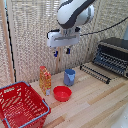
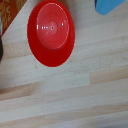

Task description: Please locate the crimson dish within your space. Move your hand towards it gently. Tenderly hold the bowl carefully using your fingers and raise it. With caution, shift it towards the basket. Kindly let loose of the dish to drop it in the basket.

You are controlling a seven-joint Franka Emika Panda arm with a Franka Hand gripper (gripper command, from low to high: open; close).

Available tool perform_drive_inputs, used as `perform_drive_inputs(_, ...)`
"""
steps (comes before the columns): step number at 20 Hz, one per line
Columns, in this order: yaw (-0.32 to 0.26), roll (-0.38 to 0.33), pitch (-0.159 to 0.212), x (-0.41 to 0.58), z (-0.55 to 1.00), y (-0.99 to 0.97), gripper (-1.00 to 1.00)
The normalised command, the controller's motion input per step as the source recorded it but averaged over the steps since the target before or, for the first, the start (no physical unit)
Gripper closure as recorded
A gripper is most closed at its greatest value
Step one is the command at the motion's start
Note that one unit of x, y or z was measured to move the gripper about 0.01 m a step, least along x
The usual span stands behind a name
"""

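The crimson dish (image 1: 62,93) is a small glossy red bowl standing on the wooden table, in front of a blue cup (image 1: 69,76). In the wrist view the dish (image 2: 51,33) is seen from above, with a corner of the blue cup (image 2: 110,5) beside it. The red mesh basket (image 1: 7,90) with a blue rim stands at the exterior view's left front. My gripper (image 1: 62,51) hangs high above the dish and the cup, its two blue-tipped fingers apart and empty. The fingers do not show in the wrist view.
A yellow-orange bottle (image 1: 45,79) stands between the basket and the dish. A black toaster oven (image 1: 113,54) with a pulled-out rack (image 1: 95,73) sits at the exterior view's right. A wicker screen (image 1: 30,35) closes the back.
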Motion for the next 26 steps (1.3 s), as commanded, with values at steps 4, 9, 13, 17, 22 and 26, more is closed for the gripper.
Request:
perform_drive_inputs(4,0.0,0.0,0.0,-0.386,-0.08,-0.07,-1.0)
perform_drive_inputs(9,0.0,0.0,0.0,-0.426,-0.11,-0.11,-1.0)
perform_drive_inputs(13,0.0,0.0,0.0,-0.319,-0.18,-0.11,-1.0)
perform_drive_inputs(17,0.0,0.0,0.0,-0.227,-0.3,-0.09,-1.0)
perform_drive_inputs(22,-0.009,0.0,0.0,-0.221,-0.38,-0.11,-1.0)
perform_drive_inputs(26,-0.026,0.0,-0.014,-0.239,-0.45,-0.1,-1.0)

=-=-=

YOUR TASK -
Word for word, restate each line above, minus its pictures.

SOLUTION TO THE EXERCISE -
Task description: Please locate the crimson dish within your space. Move your hand towards it gently. Tenderly hold the bowl carefully using your fingers and raise it. With caution, shift it towards the basket. Kindly let loose of the dish to drop it in the basket.

You are controlling a seven-joint Franka Emika Panda arm with a Franka Hand gripper (gripper command, from low to high: open; close).

Available tool perform_drive_inputs, used as `perform_drive_inputs(_, ...)`
"""
steps (comes before the columns): step number at 20 Hz, one per line
Columns, in this order: yaw (-0.32 to 0.26), roll (-0.38 to 0.33), pitch (-0.159 to 0.212), x (-0.41 to 0.58), z (-0.55 to 1.00), y (-0.99 to 0.97), gripper (-1.00 to 1.00)
The normalised command, the controller's motion input per step as the source recorded it but averaged over the steps since the target before or, for the first, the start (no physical unit)
Gripper closure as recorded
A gripper is most closed at its greatest value
Step one is the command at the motion's start
Note that one unit of x, y or z was measured to move the gripper about 0.01 m a step, least along x
The usual span stands behind a name
"""

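The crimson dish (image 1: 62,93) is a small glossy red bowl standing on the wooden table, in front of a blue cup (image 1: 69,76). In the wrist view the dish (image 2: 51,33) is seen from above, with a corner of the blue cup (image 2: 110,5) beside it. The red mesh basket (image 1: 7,90) with a blue rim stands at the exterior view's left front. My gripper (image 1: 62,51) hangs high above the dish and the cup, its two blue-tipped fingers apart and empty. The fingers do not show in the wrist view.
A yellow-orange bottle (image 1: 45,79) stands between the basket and the dish. A black toaster oven (image 1: 113,54) with a pulled-out rack (image 1: 95,73) sits at the exterior view's right. A wicker screen (image 1: 30,35) closes the back.
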Motion for the next 26 steps (1.3 s), as commanded, with values at steps 4, 9, 13, 17, 22 and 26, more is closed for the gripper.
Request:
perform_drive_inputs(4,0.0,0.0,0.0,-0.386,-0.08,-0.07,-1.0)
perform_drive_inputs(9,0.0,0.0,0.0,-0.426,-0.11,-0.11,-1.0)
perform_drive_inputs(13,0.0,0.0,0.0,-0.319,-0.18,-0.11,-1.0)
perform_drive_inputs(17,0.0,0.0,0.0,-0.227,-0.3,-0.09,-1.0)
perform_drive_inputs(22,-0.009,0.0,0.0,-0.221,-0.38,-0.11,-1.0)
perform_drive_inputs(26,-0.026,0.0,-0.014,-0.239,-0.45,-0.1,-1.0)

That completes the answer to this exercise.